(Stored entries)
◇ ◇ ◇ ◇ ◇ ◇ ◇
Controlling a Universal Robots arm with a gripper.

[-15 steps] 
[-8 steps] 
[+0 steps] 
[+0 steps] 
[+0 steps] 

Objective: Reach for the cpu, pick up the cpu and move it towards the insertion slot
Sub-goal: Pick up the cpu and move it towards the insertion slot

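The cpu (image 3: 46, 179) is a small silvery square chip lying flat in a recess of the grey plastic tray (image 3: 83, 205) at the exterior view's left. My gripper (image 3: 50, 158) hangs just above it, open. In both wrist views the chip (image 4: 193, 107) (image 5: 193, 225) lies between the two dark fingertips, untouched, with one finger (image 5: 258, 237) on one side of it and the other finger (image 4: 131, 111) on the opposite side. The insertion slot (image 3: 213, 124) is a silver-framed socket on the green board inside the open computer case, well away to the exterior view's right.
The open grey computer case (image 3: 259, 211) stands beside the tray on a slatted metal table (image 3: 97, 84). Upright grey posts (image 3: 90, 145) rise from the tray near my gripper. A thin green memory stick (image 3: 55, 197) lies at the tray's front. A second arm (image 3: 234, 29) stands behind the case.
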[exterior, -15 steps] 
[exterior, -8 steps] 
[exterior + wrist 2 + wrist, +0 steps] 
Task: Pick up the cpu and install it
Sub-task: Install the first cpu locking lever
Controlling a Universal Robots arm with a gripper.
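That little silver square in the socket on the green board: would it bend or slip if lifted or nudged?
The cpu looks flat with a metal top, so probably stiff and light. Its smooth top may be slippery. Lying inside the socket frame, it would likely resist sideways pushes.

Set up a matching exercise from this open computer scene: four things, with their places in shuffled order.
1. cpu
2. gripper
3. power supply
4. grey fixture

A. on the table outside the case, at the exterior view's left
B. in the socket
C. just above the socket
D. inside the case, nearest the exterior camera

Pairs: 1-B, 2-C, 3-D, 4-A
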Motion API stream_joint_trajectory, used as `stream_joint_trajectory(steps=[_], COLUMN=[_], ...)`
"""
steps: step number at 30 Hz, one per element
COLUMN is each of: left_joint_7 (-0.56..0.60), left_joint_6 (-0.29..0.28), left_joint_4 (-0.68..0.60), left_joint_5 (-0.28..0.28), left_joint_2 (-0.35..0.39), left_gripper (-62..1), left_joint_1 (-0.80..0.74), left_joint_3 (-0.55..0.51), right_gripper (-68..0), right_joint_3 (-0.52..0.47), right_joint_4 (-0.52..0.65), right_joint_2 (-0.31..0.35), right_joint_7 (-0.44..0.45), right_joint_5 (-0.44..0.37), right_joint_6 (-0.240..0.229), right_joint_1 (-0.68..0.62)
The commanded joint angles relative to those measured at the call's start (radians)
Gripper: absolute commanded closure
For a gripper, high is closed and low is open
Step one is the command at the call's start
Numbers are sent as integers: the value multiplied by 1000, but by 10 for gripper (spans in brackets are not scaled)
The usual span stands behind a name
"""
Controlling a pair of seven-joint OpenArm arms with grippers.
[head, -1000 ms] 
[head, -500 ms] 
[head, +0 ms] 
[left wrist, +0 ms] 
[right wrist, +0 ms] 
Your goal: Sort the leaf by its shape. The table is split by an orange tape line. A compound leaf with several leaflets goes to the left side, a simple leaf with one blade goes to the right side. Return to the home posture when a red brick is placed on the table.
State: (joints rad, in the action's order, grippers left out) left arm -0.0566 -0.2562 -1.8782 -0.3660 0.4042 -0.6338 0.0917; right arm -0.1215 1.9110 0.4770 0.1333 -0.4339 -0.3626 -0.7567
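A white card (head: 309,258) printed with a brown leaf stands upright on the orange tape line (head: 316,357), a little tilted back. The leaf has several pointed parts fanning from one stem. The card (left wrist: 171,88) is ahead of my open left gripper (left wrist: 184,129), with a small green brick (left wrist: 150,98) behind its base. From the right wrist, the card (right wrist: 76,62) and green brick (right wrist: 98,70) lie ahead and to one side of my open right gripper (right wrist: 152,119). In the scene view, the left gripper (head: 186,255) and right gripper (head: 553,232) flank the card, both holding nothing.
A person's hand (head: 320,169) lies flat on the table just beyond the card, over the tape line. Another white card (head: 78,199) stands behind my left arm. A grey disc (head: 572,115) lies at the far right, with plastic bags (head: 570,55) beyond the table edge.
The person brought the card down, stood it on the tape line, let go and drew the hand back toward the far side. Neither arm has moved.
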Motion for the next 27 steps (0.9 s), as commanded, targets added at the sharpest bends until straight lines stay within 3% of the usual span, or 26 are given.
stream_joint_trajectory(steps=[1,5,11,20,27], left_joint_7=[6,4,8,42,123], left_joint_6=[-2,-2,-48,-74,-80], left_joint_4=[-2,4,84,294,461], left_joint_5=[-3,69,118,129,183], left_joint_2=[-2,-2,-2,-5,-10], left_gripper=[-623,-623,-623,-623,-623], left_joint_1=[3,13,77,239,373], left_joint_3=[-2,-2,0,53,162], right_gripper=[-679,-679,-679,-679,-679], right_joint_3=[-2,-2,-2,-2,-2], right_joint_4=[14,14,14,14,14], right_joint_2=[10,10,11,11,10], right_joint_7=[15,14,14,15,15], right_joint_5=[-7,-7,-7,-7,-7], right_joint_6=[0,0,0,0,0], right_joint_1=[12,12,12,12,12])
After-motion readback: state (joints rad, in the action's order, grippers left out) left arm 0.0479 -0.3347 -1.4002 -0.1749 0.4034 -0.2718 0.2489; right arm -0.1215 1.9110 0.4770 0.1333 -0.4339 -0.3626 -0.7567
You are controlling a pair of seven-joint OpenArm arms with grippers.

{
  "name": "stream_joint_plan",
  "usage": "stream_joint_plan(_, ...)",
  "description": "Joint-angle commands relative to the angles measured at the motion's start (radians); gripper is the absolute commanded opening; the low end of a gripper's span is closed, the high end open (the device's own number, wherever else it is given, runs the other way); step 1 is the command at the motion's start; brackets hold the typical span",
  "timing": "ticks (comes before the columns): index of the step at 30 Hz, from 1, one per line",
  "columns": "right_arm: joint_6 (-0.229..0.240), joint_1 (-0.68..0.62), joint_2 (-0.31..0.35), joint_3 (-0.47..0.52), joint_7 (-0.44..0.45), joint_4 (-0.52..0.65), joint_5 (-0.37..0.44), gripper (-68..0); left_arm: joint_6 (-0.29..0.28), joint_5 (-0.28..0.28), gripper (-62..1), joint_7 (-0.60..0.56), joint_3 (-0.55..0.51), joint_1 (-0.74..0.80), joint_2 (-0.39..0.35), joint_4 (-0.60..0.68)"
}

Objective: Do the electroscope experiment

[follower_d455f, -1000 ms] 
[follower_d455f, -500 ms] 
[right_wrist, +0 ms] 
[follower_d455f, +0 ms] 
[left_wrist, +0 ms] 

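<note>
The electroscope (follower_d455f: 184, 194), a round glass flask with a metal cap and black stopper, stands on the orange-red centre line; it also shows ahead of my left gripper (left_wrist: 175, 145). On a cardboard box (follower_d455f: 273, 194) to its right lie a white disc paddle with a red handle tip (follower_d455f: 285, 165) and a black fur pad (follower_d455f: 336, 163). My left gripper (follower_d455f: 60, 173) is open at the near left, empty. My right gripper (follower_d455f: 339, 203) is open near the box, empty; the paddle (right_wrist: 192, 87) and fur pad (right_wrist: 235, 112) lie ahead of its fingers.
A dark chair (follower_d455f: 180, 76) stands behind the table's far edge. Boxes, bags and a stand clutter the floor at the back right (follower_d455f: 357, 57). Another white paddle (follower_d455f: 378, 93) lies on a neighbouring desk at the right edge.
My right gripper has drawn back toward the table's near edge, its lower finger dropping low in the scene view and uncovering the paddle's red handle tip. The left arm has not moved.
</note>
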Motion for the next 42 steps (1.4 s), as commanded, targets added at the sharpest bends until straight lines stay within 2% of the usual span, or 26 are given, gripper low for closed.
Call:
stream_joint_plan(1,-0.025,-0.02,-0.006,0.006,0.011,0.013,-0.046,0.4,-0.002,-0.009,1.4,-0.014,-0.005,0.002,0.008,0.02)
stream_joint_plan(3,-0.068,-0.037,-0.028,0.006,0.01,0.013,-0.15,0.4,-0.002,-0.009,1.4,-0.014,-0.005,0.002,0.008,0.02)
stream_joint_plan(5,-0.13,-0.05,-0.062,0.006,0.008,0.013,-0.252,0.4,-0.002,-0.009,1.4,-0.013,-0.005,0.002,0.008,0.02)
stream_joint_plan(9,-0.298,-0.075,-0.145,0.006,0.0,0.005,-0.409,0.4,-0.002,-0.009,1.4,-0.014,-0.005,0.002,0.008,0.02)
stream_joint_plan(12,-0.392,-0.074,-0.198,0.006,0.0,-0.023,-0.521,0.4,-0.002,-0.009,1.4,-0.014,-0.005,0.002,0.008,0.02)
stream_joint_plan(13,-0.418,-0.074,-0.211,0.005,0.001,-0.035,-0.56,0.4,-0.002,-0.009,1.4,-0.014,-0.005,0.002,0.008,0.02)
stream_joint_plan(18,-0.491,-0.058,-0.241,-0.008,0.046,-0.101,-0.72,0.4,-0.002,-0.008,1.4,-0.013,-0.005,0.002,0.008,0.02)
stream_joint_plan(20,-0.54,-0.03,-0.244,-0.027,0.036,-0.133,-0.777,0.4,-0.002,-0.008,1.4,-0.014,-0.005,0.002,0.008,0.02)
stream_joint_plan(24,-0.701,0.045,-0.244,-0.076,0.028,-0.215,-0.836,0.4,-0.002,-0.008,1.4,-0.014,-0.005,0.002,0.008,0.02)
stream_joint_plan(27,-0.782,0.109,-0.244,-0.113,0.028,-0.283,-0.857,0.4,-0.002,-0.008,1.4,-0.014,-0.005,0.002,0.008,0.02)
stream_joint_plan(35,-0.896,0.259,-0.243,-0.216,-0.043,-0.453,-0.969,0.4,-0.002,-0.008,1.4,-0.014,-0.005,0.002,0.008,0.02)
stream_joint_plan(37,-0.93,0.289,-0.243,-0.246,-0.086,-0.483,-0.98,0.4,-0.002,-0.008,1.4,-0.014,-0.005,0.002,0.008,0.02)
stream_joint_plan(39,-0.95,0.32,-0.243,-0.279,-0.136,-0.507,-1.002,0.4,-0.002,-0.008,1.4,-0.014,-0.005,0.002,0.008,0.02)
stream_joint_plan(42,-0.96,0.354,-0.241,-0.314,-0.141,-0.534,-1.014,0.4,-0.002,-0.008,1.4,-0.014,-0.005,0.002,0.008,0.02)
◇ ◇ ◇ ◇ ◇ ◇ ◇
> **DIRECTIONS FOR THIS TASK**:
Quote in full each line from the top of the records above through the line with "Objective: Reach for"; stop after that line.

> **THE ANSWER**:
Controlling a Universal Robots arm with a gripper.

[-15 steps] 
[-8 steps] 
[+0 steps] 
[+0 steps] 
[+0 steps] 

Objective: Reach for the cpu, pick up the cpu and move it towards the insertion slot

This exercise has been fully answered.